Yeni Anayasa tartışmalarının yaşandığı bir süreçte, Türkiye’nin en büyük sorunu olarak kabul edilen Kürt meselesine dair Diyarbakır Barosu tarafından dikkat çekici rapor hazırlandı.
“Türkiye’de Kürt Meselesi Bağlamında Toplumsal Barış İçin Hukuki Gereklilikler ve Öneriler” başlığı taşıyan raporda, Kürt meselesi etrafında yaşanan siyasi, yargısal, iktisadi ve sosyal sorunlar hukuk perspektifiyle ele alındı.
Hazırlanan rapor, Yönetim Kurulu üyelerinin de katılımıyla Baro Hizmet Binası’nda düzenlenen basın toplantısında Barosu Başkanı Nahit Eren tarafından kamuoyu ile paylaşıldı.
Eren, son günlerde Türkiye’de yeni bir anayasa tartışması olduğuna dikkat çekerek, bu konuda kendilerinin de 3 ay öncesinden başlayarak bir çalışma içerisine girdiklerini dile getirdi.
‘Bir ‘yol temizliğine ihtiyaç var’
Yeni anayasa süreci için öncelikle bir “yol temizliğine” ihtiyaç olduğunu söyleyen Eren, bunun da hukuksal alandan başlaması gerektiğinin altını çizdi.

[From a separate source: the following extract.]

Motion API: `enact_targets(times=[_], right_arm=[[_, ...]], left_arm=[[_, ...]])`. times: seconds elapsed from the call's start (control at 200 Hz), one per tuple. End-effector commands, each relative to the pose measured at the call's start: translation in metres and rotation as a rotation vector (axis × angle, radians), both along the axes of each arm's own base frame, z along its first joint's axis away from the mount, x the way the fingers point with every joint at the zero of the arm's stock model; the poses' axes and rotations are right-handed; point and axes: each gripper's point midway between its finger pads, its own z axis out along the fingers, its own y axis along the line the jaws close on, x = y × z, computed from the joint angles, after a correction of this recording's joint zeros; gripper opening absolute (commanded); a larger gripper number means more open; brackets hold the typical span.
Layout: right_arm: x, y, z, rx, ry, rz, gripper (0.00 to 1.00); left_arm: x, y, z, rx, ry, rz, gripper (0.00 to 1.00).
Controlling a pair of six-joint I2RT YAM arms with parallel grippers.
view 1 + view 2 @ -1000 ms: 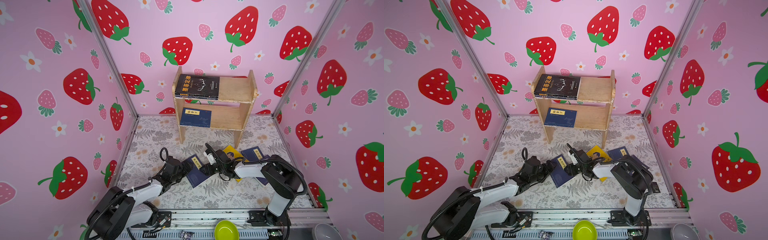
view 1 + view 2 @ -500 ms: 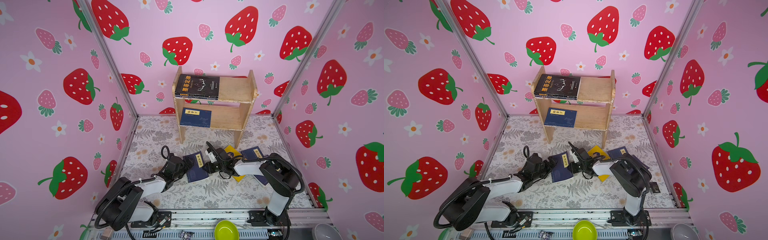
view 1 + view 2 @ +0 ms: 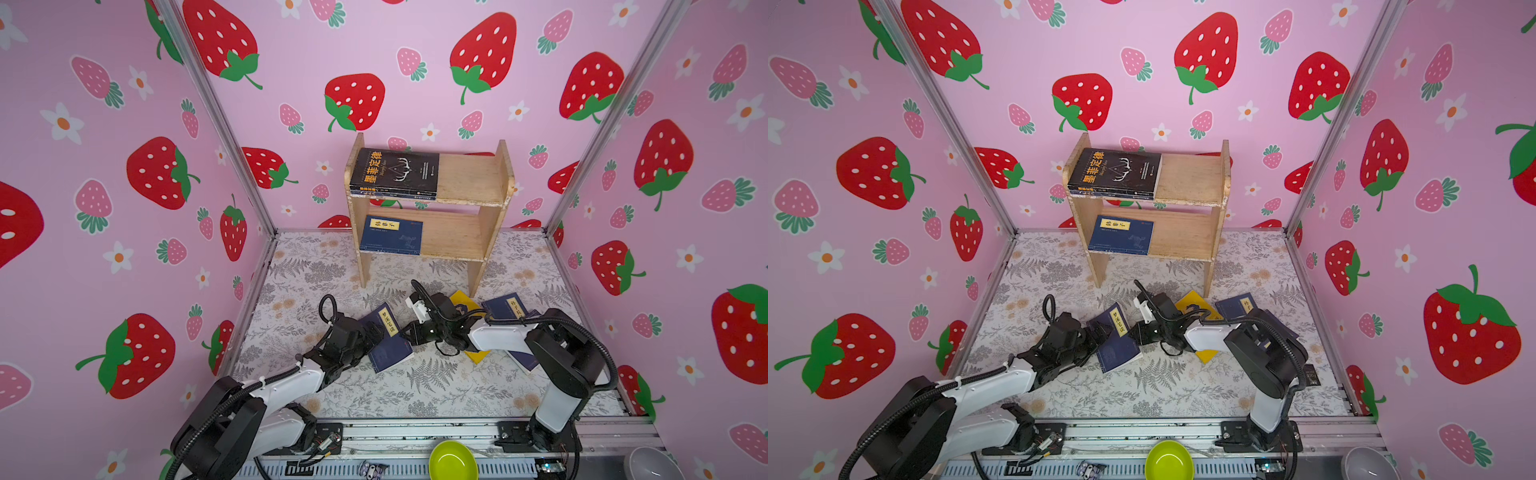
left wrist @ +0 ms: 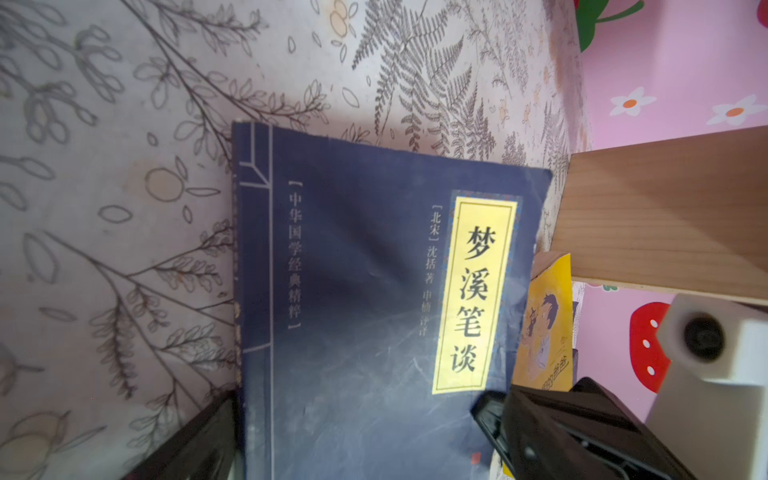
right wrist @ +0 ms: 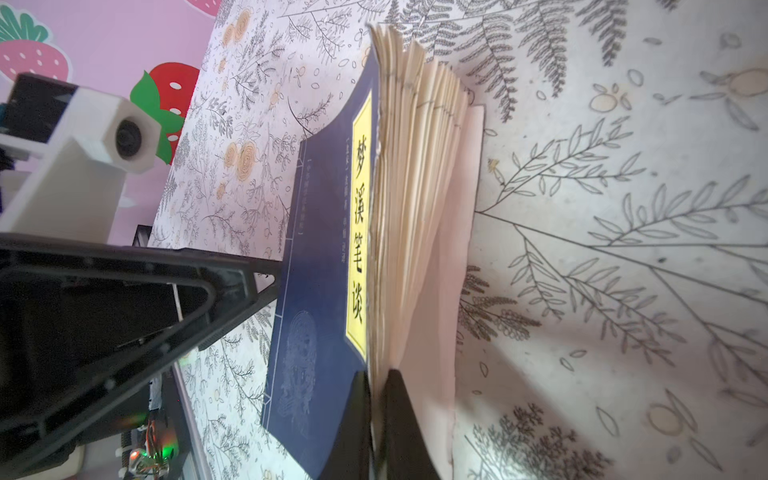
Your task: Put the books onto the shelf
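Note:
A navy book (image 3: 390,338) (image 4: 353,291) with a yellow label lies on the mat in front of the shelf (image 3: 469,178). My right gripper (image 3: 409,332) (image 5: 376,415) is shut on its fore edge, pinching the cover and some fanned pages. My left gripper (image 3: 368,332) (image 4: 357,424) is open astride the spine side. On the shelf, a black book (image 3: 395,170) tops another book on the upper tier, and a navy book (image 3: 390,235) lies on the lower tier. A yellow book (image 3: 465,301) and another navy book (image 3: 505,305) lie under my right arm.
A shelf leg (image 3: 473,274) stands just behind my right gripper. A green bowl (image 3: 453,461) and a grey bowl (image 3: 652,465) sit at the front rail. Pink strawberry walls close in on three sides.
My right gripper has closed on the navy book's fore edge. My left arm has slid a little further onto the book, still open.

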Motion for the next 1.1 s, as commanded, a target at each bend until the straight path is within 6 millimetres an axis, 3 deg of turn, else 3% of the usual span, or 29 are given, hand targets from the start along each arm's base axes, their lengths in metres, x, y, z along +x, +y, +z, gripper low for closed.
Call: enact_targets(times=[0.0, 0.195, 0.305, 0.505, 0.6, 0.805, 1.095], right_arm=[[0.007, 0.007, 0.046, 0.090, -0.081, -0.021, 0.00], [0.017, -0.006, 0.118, 0.223, -0.157, -0.022, 0.00], [0.020, -0.018, 0.149, 0.250, -0.192, -0.019, 0.00], [0.009, -0.037, 0.203, 0.332, -0.234, 0.037, 0.00], [0.002, -0.043, 0.220, 0.383, -0.234, 0.070, 0.00], [-0.012, -0.051, 0.239, 0.444, -0.215, 0.128, 0.00], [-0.010, -0.065, 0.251, 0.508, -0.197, 0.116, 0.00]], left_arm=[[-0.007, 0.006, 0.007, 0.027, -0.014, -0.014, 0.99], [-0.009, 0.016, 0.047, 0.019, -0.155, -0.089, 0.99], [-0.014, 0.013, 0.072, -0.021, -0.228, -0.174, 0.99], [-0.012, -0.009, 0.143, -0.089, -0.434, -0.346, 0.99], [-0.010, -0.026, 0.176, -0.138, -0.516, -0.441, 1.00], [0.002, -0.048, 0.213, -0.205, -0.595, -0.542, 0.94], [0.009, -0.052, 0.241, -0.216, -0.664, -0.547, 0.64]])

Eren, hazırladıkları raporun amacını şu sözlerle açıkladı:
“Biz Diyarbakır Barosu olarak yeni bir Anayasa’da toplumsal sorunların çözümü ve tabi ki tarihi ve toplumsal adaletsizlikleri giderme adına yeni bir mutabakat metninde neler yer alması gerektiğini bu raporda irdeledik. Yani aslında yeni bir anayasanın nasıl şekillenmesi gerektiğini bu hukuk örgütü ve yine Kürt meselesinin yarattığı tahribatı yıllardır gözlemleyen bir hukuk örgütü olarak kendi görüş ve önerilerimizi raporda işlemeye çalıştık.”
Eren, sonrasında ayrıntılarını paylaştığı raporu TBMM ile bütün siyasi partilere gönderecekleri bilgisini verdi.
Kürt sorununa ilişkin
Raporun “Giriş” bölümünde Kürt meselesine ilişkin şu değerlendirmeler yer aldı:
“Osmanlı Devleti’nin son dönemlerinde başlayıp Cumhuriyet’in ilk yıllarında derinleşen, yüz yıl içinde çok boyutlu hale gelen Kürt meselesi, siyaseten derinleşen, hukuk dışı yöntemlerle toplumsal düzeyde kökleşen devasa bir sorun olarak karşımıza çıkmaktadır.
Yüzyıllık cumhuriyet dönemi içerisinde Kürtler açısından inkâr, ret ve asimilasyon politikaları uygulanmaktadır. Kürtlerin temel hak ve özgürlüklerini sınırlandıran güvenlik odaklı politikalarla, siyasi alanda baskı ve keyfi yargı süreçleriyle Kürt temsiliyetinin zayıflatıldığı, kayyum uygulamalarının sistematik bir hal aldığı bu süreçte; ağır insan hakları ihlalleri yaşanmakta, en temel haklara erişim bile kısıtlanmakta, toplumsal gerilimi yükselten bir devlet pratiği görülmektedir.
Cumhuriyet tarihi ile yaşıt durumda bulunan Kürt Meselesi farklı boyutlarıyla birlikte, temel bir insan hakları sorunudur. Temel haklarının güvence altına alınması, Kürt kimliğinin tanınması ve kültürünün yaşatılması için ulusal üstü insan hakları belgelerine uygun anayasal ve yasal düzenlemeler yapılması, insan hakları temel belgelerinin çekincesiz bir biçimde kabul edilmesi hukuk perspektifinden sorunun çözümünde önemli bir işlev görecektir.”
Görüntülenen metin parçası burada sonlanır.